Collaboration — SLPs work in partnership with others to meet students' needs .

  • With Other School Professionals — SLPs provide services to support the instructional program at a school. Therefore, SLPs' unique contributions complement and augment those made by other professionals who also have unique perspectives and skills. Working collegially with general education teachers who are primarily responsible for curriculum and instruction is essential. SLPs also work closely with reading specialists, literacy coaches, special education teachers, occupational therapists, physical therapists, school psychologists, audiologists, guidance counselors, and social workers, in addition to others. Working with school and district administrators in designing and implementing programs is crucial.

  • With Universities — SLPs form important relationships with universities in which both the SLPs and the universities can benefit from shared knowledge and perspectives. Additionally, SLPs can serve as resources for university personnel and the university students whom they teach.

  • Within the Community — SLPs work with a variety of individuals and agencies (e.g., physicians, private therapy practitioners, social service agencies, private schools, and vocational rehabilitation) who may be involved in teaching or providing services to children and youth.

  • With Families — For students of all ages it is essential that SLPs engage families in planning, decision making, and program implementation.

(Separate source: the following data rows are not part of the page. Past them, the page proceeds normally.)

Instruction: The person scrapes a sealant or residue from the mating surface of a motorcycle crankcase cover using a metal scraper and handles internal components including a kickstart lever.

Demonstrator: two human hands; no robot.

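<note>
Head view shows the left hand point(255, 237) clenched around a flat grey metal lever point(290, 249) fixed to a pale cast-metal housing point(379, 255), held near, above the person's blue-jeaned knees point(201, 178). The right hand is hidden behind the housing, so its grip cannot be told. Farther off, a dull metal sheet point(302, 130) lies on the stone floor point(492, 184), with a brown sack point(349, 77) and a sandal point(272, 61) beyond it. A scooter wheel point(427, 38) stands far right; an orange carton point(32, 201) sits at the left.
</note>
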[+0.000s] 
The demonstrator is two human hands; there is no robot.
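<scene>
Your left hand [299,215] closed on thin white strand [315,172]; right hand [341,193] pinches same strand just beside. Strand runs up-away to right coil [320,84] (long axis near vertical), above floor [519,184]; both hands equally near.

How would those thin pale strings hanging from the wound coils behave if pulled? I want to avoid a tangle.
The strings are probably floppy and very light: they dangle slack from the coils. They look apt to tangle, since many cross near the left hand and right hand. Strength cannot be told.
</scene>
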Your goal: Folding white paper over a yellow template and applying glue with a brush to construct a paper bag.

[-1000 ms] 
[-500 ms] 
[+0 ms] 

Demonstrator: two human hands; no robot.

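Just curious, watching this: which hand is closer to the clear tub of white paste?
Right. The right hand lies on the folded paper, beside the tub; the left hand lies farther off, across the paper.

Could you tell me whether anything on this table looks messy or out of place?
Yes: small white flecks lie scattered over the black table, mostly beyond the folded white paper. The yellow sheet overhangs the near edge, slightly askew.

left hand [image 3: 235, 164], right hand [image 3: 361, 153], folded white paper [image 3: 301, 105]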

  • With Students — Student involvement in the intervention process is essential to promoting personal responsibility and ownership of communication improvement goals. SLPs actively engage students in goal planning, intervention implementation, monitoring of progress, and self-advocacy appropriate to age and ability level.

Leadership — SLPs provide direction in defining their roles and responsibilities and in ensuring delivery of appropriate services to students .

  • Advocacy — To assume productive roles, SLPs must advocate for appropriate programs and services for children and adolescents, including reasonable workloads, professional development opportunities and other program supports. Because some of the roles SLPs assume may be new or evolving and may not be clearly understood by others, SLPs have a responsibility to articulate their roles and responsibilities to teachers, other school professionals, administrators, support personnel, families, and the community. They also work to influence the development and interpretation of laws, regulations, and policies to promote best practice.

  • Supervision and Mentorship — SLPs play a vital role in inducting new professionals. They are involved with supervising student SLPs and clinical fellows, as well as in mentoring new SLPs. They also may supervise paraprofessionals.

  • Professional Development — SLPs are valuable resources in designing and conducting professional development. Given their expertise in communication and language, SLPs have much to offer other educators, including administrators, teachers, other educational specialists, and paraprofessionals in the collaborative effort to enhance the performance of students in schools.

  • Parent Training — SLPs are in a position to provide training to parents of students of all ages with regard to communication development and disorders. They may be especially helpful to families in creating a language- and literacy-rich environment

  • Research — Federal law requires the use of scientific, research-based practices. It is important for SLPs in the schools to participate in research to generate and support the use of evidence-based assessment and intervention practices."